This blog post is about Kafka’s consumer resiliency when we are working with apache Kafka and spring boot.
As a scenario, let’s assume a Kafka consumer, polling the events from a PackageEvents topic.
service class (Package service) is responsible for storing the consumed events into a database.
Note: Here in the place of the database, it can be an API or third-party application call.
I would like to cover how to handle the exceptions at the service level, where an exception can be in service as validation or while persisting into a database or it can be also when you are making a call to an API.
Kafka Consumer:
To create a consumer listening to a certain topic, we use @KafkaListener(topics = {“packages-received”}) on a method in the spring boot application.
Here “packages-received” is the topic to poll messages from.
@KafkaListener(topics = {"packages-received"}) public void packagesListener(ConsumerRecord<String,PackageInfoEvent> packageInfoEvent){ log.info("Received event to persist packageInfoEvent :{}", packageInfoEvent.value()); }
In general, Kafka Listener gets all the properties like groupId, key, and value serializer information specified in the property files is by “kafkaListenerFactory” bean.

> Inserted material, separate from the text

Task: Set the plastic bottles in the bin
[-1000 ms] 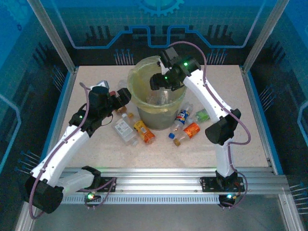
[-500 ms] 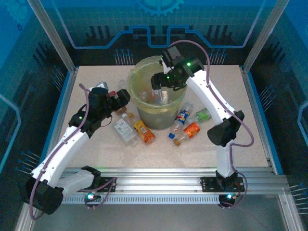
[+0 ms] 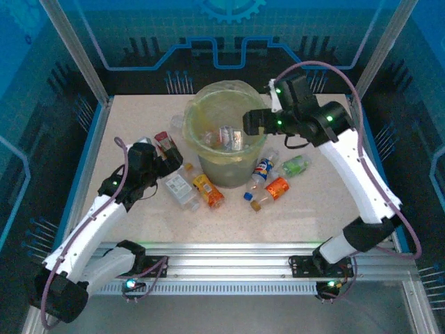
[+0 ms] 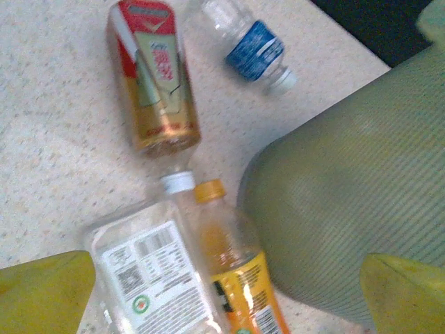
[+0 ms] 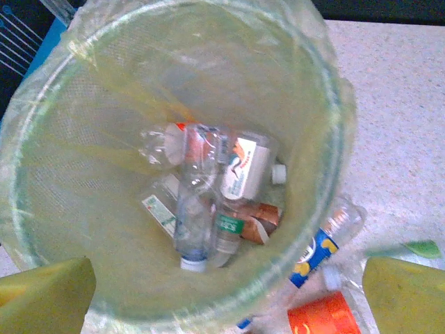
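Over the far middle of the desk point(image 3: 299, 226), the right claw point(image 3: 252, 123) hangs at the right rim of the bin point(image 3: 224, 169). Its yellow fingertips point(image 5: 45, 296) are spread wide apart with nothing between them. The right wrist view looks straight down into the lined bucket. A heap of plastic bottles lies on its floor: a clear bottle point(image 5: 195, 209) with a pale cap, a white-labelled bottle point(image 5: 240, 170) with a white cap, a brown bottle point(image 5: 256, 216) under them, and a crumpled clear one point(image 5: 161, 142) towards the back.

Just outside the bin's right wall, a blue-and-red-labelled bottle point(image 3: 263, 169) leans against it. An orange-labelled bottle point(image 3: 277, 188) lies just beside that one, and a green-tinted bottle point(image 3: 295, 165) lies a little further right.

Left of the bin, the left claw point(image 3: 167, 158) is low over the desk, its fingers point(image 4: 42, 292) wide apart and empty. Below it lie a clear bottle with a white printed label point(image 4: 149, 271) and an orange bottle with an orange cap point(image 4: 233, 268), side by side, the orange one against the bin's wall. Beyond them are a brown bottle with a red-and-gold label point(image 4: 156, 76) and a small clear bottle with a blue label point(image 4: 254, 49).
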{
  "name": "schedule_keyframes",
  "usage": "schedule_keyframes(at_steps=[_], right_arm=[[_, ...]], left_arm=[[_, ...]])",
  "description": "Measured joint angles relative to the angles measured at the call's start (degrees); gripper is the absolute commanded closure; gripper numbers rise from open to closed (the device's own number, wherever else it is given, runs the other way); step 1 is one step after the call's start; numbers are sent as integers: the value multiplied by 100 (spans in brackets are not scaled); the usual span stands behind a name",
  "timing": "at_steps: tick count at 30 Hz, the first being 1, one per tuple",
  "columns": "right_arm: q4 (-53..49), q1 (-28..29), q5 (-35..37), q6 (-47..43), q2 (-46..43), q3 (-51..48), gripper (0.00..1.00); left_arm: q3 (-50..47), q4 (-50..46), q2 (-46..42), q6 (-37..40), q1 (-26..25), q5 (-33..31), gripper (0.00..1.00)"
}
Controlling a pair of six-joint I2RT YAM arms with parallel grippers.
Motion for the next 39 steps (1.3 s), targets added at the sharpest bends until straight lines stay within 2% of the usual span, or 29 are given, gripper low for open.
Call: schedule_keyframes(at_steps=[8, 14, 27, 39], right_arm=[[511, -162, 273, 223, -1252, -1757, 0], [634, -190, 562, 382, -1672, -2527, 0], [769, -203, 938, 632, -1895, -3263, 0], [848, -208, 1102, 750, -2020, -3421, 0]], left_arm=[[-780, -155, -243, -404, 68, 127, 1], [-1014, 0, 68, -682, 72, 444, 1], [-1058, 734, 1255, -857, 72, 881, 1], [-1038, 951, 2011, -855, 72, 992, 1]])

In simple words “kafkaListenerFactory” bean is key for configuring the Kafka Listener.
If we need to configure the Kafka listener configuration overwriting the default behavior you need to create your “kafkaListenerFactory” bean and set your desired configurations.
This is what we are going to leverage to set up the Error handling, retry, and recovery for the Kafka Listener/consumer.
@Bean ConcurrentKafkaListenerContainerFactory<?, ?> kafkaListenerContainerFactory( ConcurrentKafkaListenerContainerFactoryConfigurer configurer, ObjectProvider<ConsumerFactory<Object, Object>> kafkaConsumerFactory) { ConcurrentKafkaListenerContainerFactory<Object, Object> factory = new ConcurrentKafkaListenerContainerFactory<>(); configurer.configure(factory, kafkaConsumerFactory); return factory; }
Kafka Retry:
In general, Runtime exceptions caused in the service layer, these are the exceptions caused by the service(DB, API) you are trying to access is down or have some issue.
These Exceptions are those which can be succeeded when they are tried later.
The following code snippet shows how to configure a retry with RetryTemplate.
In return, RetryTemplate is set with Retry policy which specifies the maximum attempts you want to retry and what are the exceptions you want to retry and what are not to be retried.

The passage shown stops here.